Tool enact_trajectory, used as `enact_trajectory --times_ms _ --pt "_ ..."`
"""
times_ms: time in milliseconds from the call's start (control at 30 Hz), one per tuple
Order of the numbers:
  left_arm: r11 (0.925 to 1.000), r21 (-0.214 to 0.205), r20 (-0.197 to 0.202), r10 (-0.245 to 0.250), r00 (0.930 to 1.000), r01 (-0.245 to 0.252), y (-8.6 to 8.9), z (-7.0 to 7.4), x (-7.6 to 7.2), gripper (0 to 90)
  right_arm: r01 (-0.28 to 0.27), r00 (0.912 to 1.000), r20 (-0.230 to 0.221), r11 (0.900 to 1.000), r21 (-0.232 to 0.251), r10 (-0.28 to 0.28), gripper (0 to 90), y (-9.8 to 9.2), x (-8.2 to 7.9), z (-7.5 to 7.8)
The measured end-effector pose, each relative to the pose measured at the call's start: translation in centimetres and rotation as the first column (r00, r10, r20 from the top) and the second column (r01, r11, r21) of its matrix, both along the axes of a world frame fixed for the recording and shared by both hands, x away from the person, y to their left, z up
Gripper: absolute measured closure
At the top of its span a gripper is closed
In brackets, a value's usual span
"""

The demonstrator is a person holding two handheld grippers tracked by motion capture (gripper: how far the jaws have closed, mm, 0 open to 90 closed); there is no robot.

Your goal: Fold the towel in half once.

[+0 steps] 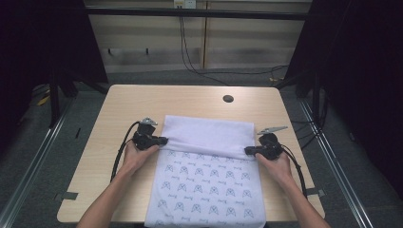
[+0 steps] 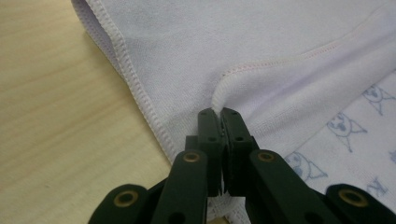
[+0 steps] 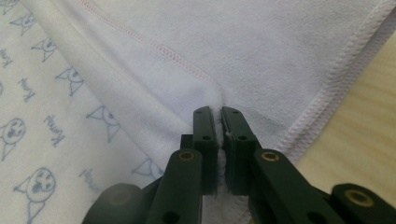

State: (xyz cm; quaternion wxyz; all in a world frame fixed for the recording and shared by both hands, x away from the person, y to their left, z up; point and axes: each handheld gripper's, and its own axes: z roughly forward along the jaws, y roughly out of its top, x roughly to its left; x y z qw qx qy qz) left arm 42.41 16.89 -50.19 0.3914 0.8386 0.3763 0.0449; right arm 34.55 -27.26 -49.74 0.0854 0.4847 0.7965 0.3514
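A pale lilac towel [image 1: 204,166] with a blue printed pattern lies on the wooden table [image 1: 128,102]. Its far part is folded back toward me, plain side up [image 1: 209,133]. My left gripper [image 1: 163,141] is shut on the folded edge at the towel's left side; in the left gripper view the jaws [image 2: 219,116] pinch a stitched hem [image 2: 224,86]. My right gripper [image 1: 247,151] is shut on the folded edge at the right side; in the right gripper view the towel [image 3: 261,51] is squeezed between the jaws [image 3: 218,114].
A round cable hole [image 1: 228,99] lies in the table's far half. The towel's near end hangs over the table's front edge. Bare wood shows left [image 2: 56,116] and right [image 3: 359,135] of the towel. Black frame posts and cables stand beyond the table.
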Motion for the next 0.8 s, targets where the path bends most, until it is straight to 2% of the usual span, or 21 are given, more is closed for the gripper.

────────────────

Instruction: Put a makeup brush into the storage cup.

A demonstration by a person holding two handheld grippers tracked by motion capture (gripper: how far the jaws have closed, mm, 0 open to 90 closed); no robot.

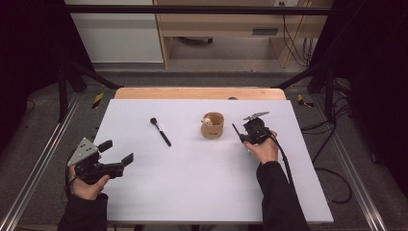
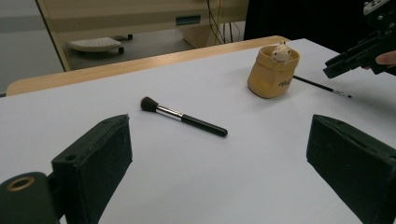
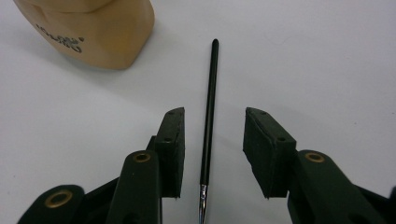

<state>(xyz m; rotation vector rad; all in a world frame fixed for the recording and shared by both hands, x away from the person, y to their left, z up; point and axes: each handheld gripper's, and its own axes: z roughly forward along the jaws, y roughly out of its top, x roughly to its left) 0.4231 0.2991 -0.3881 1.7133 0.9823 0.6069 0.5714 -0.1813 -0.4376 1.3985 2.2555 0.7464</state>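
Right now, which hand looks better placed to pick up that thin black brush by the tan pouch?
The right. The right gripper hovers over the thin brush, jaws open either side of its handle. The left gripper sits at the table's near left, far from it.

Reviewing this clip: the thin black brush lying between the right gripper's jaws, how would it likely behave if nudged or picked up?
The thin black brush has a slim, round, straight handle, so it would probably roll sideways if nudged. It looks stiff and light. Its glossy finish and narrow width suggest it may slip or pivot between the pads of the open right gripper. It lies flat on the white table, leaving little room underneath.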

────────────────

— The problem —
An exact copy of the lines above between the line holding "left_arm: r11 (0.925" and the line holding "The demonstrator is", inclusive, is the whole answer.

— Response to the exercise —
  left_arm: r11 (0.925 to 1.000), r21 (-0.214 to 0.205), r20 (-0.197 to 0.202), r10 (-0.245 to 0.250), r00 (0.930 to 1.000), r01 (-0.245 to 0.252), y (-8.6 to 8.9), z (-7.0 to 7.4), x (-7.6 to 7.2), gripper (0 to 90)
  right_arm: r01 (-0.28 to 0.27), r00 (0.912 to 1.000), r20 (-0.230 to 0.221), r11 (0.900 to 1.000), r21 (-0.232 to 0.251), r10 (-0.28 to 0.28), gripper (0 to 90), y (-9.8 to 9.2), x (-8.2 to 7.9), z (-7.5 to 7.8)
The measured end-effector pose, each relative to the pose measured at the call's start: translation in centimetres and rotation as the first column (r00, r10, r20 from the top) and the second column (r01, r11, r21) of its matrix, both along the axes of a world frame fixed for the recording and shared by both hands, x away from the person, y to their left, z up
Gripper: absolute measured closure
At the top of its span a gripper is closed
In brackets, a value's usual span
"""

The demonstrator is a person holding two handheld grippers tracked by motion capture (gripper: how far the jaws have closed, mm, 0 open to 90 closed); there is no robot.

The exercise is done, and no more output is needed.